ArmingtonモデルとMelitzモデルの厚生効果が等しくなる場合
Arkolakis et al. (2012)から、貿易の厚生効果Wは、国内財に対する相対需要(=1-輸入浸透率)λと「貿易の弾力性」εに依存することが言える。
dW/W=dλ/λ^(1/ε)
ある条件を満たすときに、輸入需要の背景にCES型の集計関数があることになる(R3)。
この条件とは、Armingtonモデルであれば、Armington関数の代替の弾力性をσとして、
ε=1-σ
であること。
Melitzモデルであれば、Paretoのkとの関係が、
ε=-k
であればよい。
ここから、σとkについて、
σ=k+1
が成り立てば、異なるモデルが同じ大きさの厚生効果を予測することがわかる。
実際にそうなるか?
Balistreri and Rutherford (2013)
レシピ
- GTAP v.7
- 9財9地域5生産要素
- うち2部門(EIT&MAN)のみMelitz部門
- σ=3.8, 5.6(=k+1)
- k=4.6
σ=3.8はBernard et al. (2003)から。
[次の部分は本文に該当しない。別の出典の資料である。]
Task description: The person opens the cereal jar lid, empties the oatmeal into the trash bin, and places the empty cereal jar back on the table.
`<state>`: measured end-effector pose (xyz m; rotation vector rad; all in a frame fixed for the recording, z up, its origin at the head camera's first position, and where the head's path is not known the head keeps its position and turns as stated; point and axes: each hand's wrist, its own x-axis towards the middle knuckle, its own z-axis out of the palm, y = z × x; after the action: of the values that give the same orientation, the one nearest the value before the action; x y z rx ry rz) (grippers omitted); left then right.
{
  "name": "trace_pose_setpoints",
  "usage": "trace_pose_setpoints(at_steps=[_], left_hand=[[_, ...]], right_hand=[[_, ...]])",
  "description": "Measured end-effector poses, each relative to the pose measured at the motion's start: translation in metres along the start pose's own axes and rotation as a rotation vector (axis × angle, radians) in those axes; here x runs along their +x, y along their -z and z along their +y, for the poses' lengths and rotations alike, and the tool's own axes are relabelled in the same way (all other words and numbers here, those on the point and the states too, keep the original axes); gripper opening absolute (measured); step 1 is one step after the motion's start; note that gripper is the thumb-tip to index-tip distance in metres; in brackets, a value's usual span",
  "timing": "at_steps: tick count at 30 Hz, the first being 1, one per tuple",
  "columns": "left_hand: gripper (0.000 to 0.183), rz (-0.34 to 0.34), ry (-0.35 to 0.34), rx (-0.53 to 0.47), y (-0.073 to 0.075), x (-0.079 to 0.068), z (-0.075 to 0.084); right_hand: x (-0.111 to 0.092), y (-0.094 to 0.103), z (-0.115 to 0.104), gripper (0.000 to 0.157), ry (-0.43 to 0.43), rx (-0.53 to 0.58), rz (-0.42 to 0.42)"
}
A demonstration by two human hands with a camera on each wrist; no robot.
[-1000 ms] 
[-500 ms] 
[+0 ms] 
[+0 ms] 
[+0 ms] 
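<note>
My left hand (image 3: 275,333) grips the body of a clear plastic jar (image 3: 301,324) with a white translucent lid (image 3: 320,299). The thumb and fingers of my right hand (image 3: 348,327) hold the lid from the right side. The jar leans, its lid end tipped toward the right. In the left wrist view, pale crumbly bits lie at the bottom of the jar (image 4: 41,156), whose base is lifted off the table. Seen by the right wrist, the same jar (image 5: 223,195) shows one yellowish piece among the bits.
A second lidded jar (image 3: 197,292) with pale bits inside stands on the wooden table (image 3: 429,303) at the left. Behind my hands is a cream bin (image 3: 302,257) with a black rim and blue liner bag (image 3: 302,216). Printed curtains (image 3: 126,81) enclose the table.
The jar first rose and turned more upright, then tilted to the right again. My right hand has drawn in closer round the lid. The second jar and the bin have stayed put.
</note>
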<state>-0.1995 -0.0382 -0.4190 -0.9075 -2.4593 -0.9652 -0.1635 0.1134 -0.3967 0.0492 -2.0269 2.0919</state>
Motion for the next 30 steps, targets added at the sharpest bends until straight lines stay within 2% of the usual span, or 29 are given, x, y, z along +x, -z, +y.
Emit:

k=4.6は、σ=3.8を仮定したBalistreri et al. (2011)による構造推定から。
シナリオ
- 輸入関税
- 輸出固定費削減
結果
Melitzモデルでσ=3.8としたときの結果と、Armingtonモデルでσ=5.6(=k+1)としたときの結果が同じになるかというと、ならない。より詳細には、前者の厚生効果が、後者より(ほとんどの場合)大きい。言い換えると、次に示すDixon et al. (2015)のように、Armingtonモデルの代替の弾力性をもっと大きくしてやらないと、厚生効果は同じぐらいにならない。
Dixon et al. (2015)
レシピ
- 数値例
- 対称な2財2地域モデル
- σ=3.8, 8.45
- k=4.6
σ=3.8, k=4.6は、Balistreri and Rutherford (2013)がBernard et al. (2003)とBalistreri et al. (2011)に依拠していることに倣う。
結果
Melitzモデルでσ=3.8としたときの結果と、Armingtonモデルでσ=8.45としたときの結果が同じになるということなので、σ=5.6(=k+1)としたArmingtonモデルとは結果が同じにならない。
まとめ
dW/W(Armington; σ=3.8) < dW/W(Armington; σ=5.6) < dW/W(Melitz; σ=3.8)≒dW/W(Armington; σ=8.45)
参考文献
- Arkolakis, C., Costinot, A., Rodriguez-Clare, A. (2012) "New Trade Models, Same Old Gains?," American Economic Review 102(1), 94-130.
- Bernard, A. B., Eaton, J., Jensen, J. B., Kortum, S. (2003) "Plants and Productivity in International Trade," American Economic Review 93(4), 1268-1290.
- Balistreri, E. J., Hillberry, R. H., Rutherford, T. F. (2011) "Structural Estimation and Solution of International Trade Models with Heterogeneous Firms, Journal of International Economics 83(2), 95-108.
- Balistreri, E. J., Rutherford, T. F. (2013) "Computing General Equilibrium Theories of Monopolistic Competition and Heterogeneous Firms," in: Dixon, P. B., Jorgenson, D. W., (eds.) Handbook of Computable General Equilibrium Modeling, Chapter 23, Volume 1, Elsevier: 1513-1570.
- Dixon, P., Jerie, M., Rimmer, M. (2015) "Modern Trade Theory for CGE Modelling: the Armington, Krugman and Melitz Models," GTAP Technical Paper No. 36.